In making this determination, we contrast the facts of the present case to those presented in Melerine, 505 So.2d 79, to highlight our finding that the jury’s ^resolution of liability was eminently correct and reasonable. In Melerine, a ten-year-old boy broke his leg when he fell from a tree platform located on a wooded area adjacent to a state-owned school; the state owned the wooded area as well as the school property. The reported decision shows that the director of the school where the tree platform was located knew that neighborhood children climbed trees in the area; he had chased children away before, had unsuccessfully posted no-trespassing signs, and had repeatedly called local law enforcement to eject the children. A state-employed grounds keeper had like knowledge. In finding liability, the Fourth Circuit stated:
The school officials responsible for maintaining the State property admitted that it was dangerous for children to climb in the trees and that they unsuccessfully attempted to keep them out of the area many times prior to this accident. The presence of the wooden stair steps, platform, and rope in the tree created an unreasonable risk that unsupervised children would climb the tree and attempt to swing from the rope, and the State knew or should have known of this dangerous condition. The scope of the State’s duty to maintain its property encompassed the risk that a child ... might fall while playing on this rope swing. The State breached its duty by failing to remove the steps,*1058 platform, and rope to prevent this readily foreseeable accident. The school officials’ unsuccessful attempts to post signs and manually evict the boys from the area were insufficient to discharge this duty. Indeed, the State’s knowledge of the persistent problem put it on notice that stricter measures were necessary. There is an ease of association between the State’s duty and the injury in this case.

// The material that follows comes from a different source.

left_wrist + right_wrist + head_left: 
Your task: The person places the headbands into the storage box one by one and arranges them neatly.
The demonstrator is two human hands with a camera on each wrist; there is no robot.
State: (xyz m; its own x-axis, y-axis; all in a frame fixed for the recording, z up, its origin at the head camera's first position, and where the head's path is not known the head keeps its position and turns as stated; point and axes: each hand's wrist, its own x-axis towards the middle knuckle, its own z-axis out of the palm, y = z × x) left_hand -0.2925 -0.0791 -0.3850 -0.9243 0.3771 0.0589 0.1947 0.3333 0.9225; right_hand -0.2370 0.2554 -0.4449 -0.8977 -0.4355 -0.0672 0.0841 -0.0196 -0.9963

Melerine, 505 So.2d at 82.
Looking at the case sub judice, there was no construction like the tree platform and the rope in Melerine that would have alerted the Fontenots to tree climbing activity in the vicinity of the water wagon. Indeed, there was no testimony that the Fontenots even had knowledge of the presence of children in the wooded area of their property. Thus, we find that the Fontenots had no duty to move the water wagon orjgfence in their property since an injury of the type Christopher suffered was not readily foreseeable.
For the foregoing reasons, the judgment of the trial court is affirmed. Costs of this appeal are assessed to the plaintiffs.
AFFIRMED.
. Mr. Fontenot did not testify at trial. It was explained to the jury that Mr. Fontenot was hospitalized at the time of trial and was unavailable to testify.